= HoneyMonkey =

Microsoft Research honeypot

HoneyMonkey, short for Strider HoneyMonkey Exploit Detection System, is a Microsoft Research honeypot. The implementation uses a network of computers to crawl the World Wide Web searching for websites that use browser exploits to install malware on the HoneyMonkey computer. A snapshot of the memory, executables and registry of the honeypot computer is recorded before crawling a site. After visiting the site, the state of memory, executables, and registry is recorded and compared to the previous snapshot. The changes are analyzed to determine if the visited site installed any malware onto the client honeypot computer.
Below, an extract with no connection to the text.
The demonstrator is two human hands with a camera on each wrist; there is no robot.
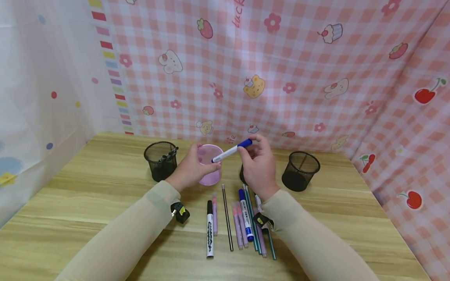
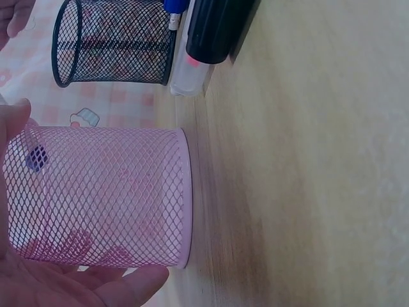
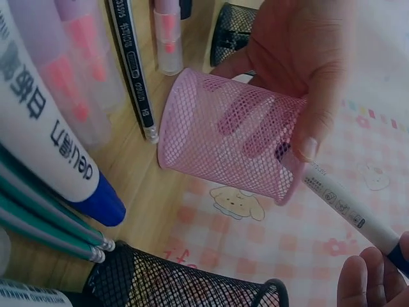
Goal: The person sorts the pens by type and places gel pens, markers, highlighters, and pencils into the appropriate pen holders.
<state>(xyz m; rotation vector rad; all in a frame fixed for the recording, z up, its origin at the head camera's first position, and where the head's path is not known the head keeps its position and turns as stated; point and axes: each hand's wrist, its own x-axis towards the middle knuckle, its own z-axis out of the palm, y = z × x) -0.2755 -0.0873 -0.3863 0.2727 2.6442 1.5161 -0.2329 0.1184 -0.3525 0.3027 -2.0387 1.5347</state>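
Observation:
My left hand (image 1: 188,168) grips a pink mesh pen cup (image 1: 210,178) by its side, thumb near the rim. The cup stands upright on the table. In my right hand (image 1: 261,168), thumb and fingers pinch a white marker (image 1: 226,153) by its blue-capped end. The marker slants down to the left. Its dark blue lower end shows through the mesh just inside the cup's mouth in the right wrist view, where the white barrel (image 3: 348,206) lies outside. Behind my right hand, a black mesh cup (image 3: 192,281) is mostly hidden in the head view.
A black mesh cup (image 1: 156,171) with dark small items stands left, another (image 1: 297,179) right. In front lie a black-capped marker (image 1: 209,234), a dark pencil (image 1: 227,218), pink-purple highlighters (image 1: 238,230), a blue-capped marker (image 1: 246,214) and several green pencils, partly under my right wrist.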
HoneyMonkey is based on the honeypot concept, with the difference that it actively seeks websites that try to exploit it. The term was coined by Microsoft Research in 2005. With honeymonkeys it is possible to find open security holes that are not yet publicly known but are being exploited by attackers.

==Technology==
A single HoneyMonkey is an automated program that tries to mimic the action of a user surfing the net. A series of HoneyMonkeys are run on virtual machines running Windows XP, at various levels of patching — some are fully patched, some fully vulnerable, and others in between these two extremes. The HoneyMonkey program records every read or write of the file system and registry, thus keeping a log of what data was collected by the web-site and what software was installed by it. Once the program leaves a site, this log is analyzed to determine if any malware has been loaded. In such cases, the log of actions is sent for further manual analysis to an external controller program, which logs the exploit data and restarts the virtual machine to allow it to crawl other sites starting in a known uninfected state.

===Initiating crawling===
Out of the 10 billion plus web pages, there are many legitimate sites that do not use exploit browser vulnerabilities, and to start crawling from most of these sites would be a waste of resources. An initial list was therefore manually created that listed sites known to use browser vulnerabilities to compromise visiting systems with malware. The HoneyMonkey system then follows links from exploit sites, as they had higher probability of leading to other exploit sites. The HoneyMonkey system also records how many links point to an exploit site thereby giving a statistical indication of how easily an exploit site is reached.

===Exploit detection===
HoneyMonkey uses a black box system to detect exploits, i.e., it does not use a signature of browser exploits to detect exploits. A Monkey Program, a single instance of the HoneyMonkey project, launches Internet Explorer to visit a site. It also records all registry and file read or write operations. The monkey does not allow pop-ups, nor does it allow installation of software. Any read or write that happens out of Internet Explorer's temporary folder therefore must have used browser exploits. These are then analyzed by malware detection programs and then manually analyzed. The monkey program then restarts the virtual machine to crawl another site in a fresh state.